EXERCISE INSTRUCTIONS.
Starting with the first line, transcribe the material exactly through to the last.

━━━

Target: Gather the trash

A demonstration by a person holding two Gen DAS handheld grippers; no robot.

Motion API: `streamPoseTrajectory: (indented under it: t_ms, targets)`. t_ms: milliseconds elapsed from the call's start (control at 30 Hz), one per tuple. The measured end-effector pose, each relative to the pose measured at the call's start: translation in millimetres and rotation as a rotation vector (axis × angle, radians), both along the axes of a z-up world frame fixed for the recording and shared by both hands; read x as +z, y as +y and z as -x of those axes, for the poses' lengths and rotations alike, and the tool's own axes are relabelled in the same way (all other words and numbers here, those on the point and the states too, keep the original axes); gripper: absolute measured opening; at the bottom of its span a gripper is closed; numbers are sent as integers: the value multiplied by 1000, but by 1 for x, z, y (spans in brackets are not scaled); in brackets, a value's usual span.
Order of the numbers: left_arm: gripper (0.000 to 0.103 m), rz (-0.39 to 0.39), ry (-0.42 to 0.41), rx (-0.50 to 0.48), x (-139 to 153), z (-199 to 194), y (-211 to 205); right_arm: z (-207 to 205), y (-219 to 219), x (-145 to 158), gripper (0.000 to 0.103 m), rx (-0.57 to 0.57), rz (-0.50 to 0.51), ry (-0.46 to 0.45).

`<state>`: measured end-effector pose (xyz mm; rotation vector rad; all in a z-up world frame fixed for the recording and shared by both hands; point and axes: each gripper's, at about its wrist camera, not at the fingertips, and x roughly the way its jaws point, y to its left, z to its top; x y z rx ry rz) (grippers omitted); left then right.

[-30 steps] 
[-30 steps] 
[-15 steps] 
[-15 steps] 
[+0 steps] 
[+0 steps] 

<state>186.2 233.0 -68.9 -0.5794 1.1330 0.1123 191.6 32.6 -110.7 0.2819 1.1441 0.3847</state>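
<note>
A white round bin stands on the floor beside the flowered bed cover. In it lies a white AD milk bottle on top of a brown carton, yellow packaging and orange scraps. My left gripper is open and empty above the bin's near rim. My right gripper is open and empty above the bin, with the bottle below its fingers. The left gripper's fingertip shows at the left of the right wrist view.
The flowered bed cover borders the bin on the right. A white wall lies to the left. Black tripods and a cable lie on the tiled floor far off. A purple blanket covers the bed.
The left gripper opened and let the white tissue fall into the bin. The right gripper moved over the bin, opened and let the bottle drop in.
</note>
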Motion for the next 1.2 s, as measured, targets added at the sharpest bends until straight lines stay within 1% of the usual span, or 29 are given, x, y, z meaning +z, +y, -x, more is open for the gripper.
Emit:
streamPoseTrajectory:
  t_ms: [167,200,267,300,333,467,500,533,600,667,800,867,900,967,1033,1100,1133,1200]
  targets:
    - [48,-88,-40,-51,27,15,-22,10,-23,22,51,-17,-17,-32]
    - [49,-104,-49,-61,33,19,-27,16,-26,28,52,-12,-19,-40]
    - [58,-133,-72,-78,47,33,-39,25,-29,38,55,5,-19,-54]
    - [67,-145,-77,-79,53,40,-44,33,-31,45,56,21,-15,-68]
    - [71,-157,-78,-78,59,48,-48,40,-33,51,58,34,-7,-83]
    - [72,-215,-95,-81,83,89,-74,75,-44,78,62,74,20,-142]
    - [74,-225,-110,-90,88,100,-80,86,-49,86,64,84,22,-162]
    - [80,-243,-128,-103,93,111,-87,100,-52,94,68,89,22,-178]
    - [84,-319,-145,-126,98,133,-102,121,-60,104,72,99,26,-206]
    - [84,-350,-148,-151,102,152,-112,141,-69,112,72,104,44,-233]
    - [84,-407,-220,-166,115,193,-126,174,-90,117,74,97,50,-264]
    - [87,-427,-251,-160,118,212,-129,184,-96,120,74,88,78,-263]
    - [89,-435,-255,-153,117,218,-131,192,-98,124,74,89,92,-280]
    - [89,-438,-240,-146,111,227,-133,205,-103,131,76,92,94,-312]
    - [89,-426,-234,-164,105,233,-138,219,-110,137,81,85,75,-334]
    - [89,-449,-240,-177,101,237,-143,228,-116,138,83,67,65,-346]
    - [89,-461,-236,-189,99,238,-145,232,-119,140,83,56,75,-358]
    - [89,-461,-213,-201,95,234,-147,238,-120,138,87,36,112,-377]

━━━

ANSWER TO THIS PROBLEM.
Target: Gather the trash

A demonstration by a person holding two Gen DAS handheld grippers; no robot.

Motion API: `streamPoseTrajectory: (indented under it: t_ms, targets)`. t_ms: milliseconds elapsed from the call's start (control at 30 Hz), one per tuple. The measured end-effector pose, each relative to the pose measured at the call's start: translation in millimetres and rotation as a rotation vector (axis × angle, radians), both along the axes of a z-up world frame fixed for the recording and shared by both hands; read x as +z, y as +y and z as -x of those axes, for the poses' lengths and rotations alike, and the tool's own axes are relabelled in the same way (all other words and numbers here, those on the point and the states too, keep the original axes); gripper: absolute measured opening; at the bottom of its span a gripper is closed; numbers are sent as integers: the value multiplied by 1000, but by 1 for x, z, y (spans in brackets are not scaled); in brackets, a value's usual span.
Order of the numbers: left_arm: gripper (0.000 to 0.103 m), rz (-0.39 to 0.39), ry (-0.42 to 0.41), rx (-0.50 to 0.48), x (-139 to 153), z (-199 to 194), y (-211 to 205); right_arm: z (-207 to 205), y (-219 to 219), x (-145 to 158), gripper (0.000 to 0.103 m), rx (-0.57 to 0.57), rz (-0.50 to 0.51), ry (-0.46 to 0.45).

`<state>`: measured end-effector pose (xyz mm; rotation vector rad; all in a z-up world frame fixed for the recording and shared by both hands; point and axes: each gripper's, at about its wrist camera, not at the fingertips, and x roughly the way its jaws point, y to its left, z to its top; x y z rx ry rz) (grippers omitted); left then right.

[-30 steps] 
[-30 steps] 
[-15 steps] 
[-15 steps] 
[+0 steps] 
[+0 steps] 

<state>186.2 233.0 -68.9 -0.5794 1.1330 0.1123 191.6 32.6 -110.7 0.2819 1.1441 0.3847</state>
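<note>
A white round bin stands on the floor beside the flowered bed cover. In it lies a white AD milk bottle on top of a brown carton, yellow packaging and orange scraps. My left gripper is open and empty above the bin's near rim. My right gripper is open and empty above the bin, with the bottle below its fingers. The left gripper's fingertip shows at the left of the right wrist view.
The flowered bed cover borders the bin on the right. A white wall lies to the left. Black tripods and a cable lie on the tiled floor far off. A purple blanket covers the bed.
The left gripper opened and let the white tissue fall into the bin. The right gripper moved over the bin, opened and let the bottle drop in.
</note>
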Motion for the next 1.2 s, as measured, targets added at the sharpest bends until straight lines stay within 1% of the usual span, or 29 are given, x, y, z meaning +z, +y, -x, more is open for the gripper.
Emit:
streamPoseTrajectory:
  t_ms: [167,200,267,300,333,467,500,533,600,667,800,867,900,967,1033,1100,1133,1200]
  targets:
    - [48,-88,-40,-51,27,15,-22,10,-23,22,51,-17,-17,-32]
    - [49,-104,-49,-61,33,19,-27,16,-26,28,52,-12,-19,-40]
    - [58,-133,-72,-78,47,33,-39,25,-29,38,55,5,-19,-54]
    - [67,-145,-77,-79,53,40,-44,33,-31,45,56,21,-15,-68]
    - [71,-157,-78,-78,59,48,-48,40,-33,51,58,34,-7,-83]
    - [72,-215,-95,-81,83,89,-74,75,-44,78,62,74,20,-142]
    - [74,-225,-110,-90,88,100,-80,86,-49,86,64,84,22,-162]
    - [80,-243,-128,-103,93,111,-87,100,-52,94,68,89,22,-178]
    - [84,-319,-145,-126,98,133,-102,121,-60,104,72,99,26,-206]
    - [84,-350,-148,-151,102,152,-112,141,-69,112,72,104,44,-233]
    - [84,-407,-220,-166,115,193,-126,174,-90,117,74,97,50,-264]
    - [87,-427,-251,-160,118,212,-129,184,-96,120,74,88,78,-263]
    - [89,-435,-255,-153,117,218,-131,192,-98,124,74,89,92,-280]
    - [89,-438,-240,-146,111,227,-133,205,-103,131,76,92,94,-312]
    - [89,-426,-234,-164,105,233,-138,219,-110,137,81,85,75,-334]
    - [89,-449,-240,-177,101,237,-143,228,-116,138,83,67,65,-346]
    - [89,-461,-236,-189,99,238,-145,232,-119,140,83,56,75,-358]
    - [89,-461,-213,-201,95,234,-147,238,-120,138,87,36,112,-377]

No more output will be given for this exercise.